Chapter 31 of 34 · 3634 words · ~18 min read

CHAPTER XXXI.

‘I WOLDE LIVE IN PEES, IF THAT I MIGHT.’

They had been three days at the homely, comfortable hotel at Les Avants, and Madoline was looking all the better for the fresh hillside air, an improvement upon which Mrs. Ferrers expatiated as the latest confirmation of the one all-abiding fact of her own ineffable wisdom. It was one of the loveliest days there had been in all that delicious month of summer weather—passing warm, yet with a gentle west wind that faintly stirred the heavy chestnut leaves, and breathed on Daphne’s cheek, or fluttered round her neck like a caress, scarcely moving the soft lace ruffle round her throat. It was a day on which a white gown seemed the only thing possible in costume, and Daphne and Lina were both dressed in white. It was not by any means the kind of day for climbing or excursionising of any kind, as even that ardent explorer Aunt Rhoda was fain to confess; rather a day on which to wander gently up and down easy paths, or to sit in the pine-woods reading Tennyson or Browning, or adding a few lazy stitches to the last sunflower in hand.
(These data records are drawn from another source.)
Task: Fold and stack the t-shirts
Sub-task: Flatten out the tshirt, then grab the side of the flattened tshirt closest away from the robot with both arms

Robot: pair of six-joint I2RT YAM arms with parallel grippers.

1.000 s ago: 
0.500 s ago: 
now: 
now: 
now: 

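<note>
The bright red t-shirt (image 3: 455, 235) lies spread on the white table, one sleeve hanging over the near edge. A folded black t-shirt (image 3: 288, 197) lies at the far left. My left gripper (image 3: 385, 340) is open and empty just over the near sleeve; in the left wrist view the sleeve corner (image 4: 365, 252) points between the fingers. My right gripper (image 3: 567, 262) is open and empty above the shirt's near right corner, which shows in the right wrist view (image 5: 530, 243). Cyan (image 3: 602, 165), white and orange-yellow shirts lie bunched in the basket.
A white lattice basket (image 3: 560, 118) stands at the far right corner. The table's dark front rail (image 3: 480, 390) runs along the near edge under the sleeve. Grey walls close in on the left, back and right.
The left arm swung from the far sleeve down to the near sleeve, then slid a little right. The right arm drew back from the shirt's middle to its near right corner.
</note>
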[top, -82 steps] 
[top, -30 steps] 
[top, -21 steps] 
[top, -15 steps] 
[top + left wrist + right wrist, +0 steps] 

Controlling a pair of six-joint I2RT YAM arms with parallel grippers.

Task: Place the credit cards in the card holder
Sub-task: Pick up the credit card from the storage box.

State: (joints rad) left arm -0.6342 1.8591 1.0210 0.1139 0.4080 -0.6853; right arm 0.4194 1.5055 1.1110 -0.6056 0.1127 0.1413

‘You seem to go at your work with a good deal less vigour, Daphne,’ said Edgar, seated at his lady’s feet, on a carpet of fir-needles, his knees drawn up to his chin, clad in light-gray alpaca, and a Panama hat on the back of his head—a cool but not especially becoming costume. Mr. Turchill was not one of those few men who look well in unconventional clothes.

‘The weather is too warm for industry.’

‘I’m afraid those curtains will never be finished.’

‘Oh yes, they will!’ said Daphne, ‘I mean to persevere. I may be a very old woman by the time they are done, but I am not going to give in. Lina says my life is a thing of shreds and patches. I will show her that I am not to be daunted by the stupendousness of a task. Three hundred and fifty-one and a quarter sunflowers still to be done. Doesn’t it rather remind you of that type of the everlasting—a rock against which a bird scrapes its beak once in a thousand years, and when the bird has worn away the whole rock, time will come to an end? Please go on with “Luria,” and try to be a little more dramatic and a little less monotonous.’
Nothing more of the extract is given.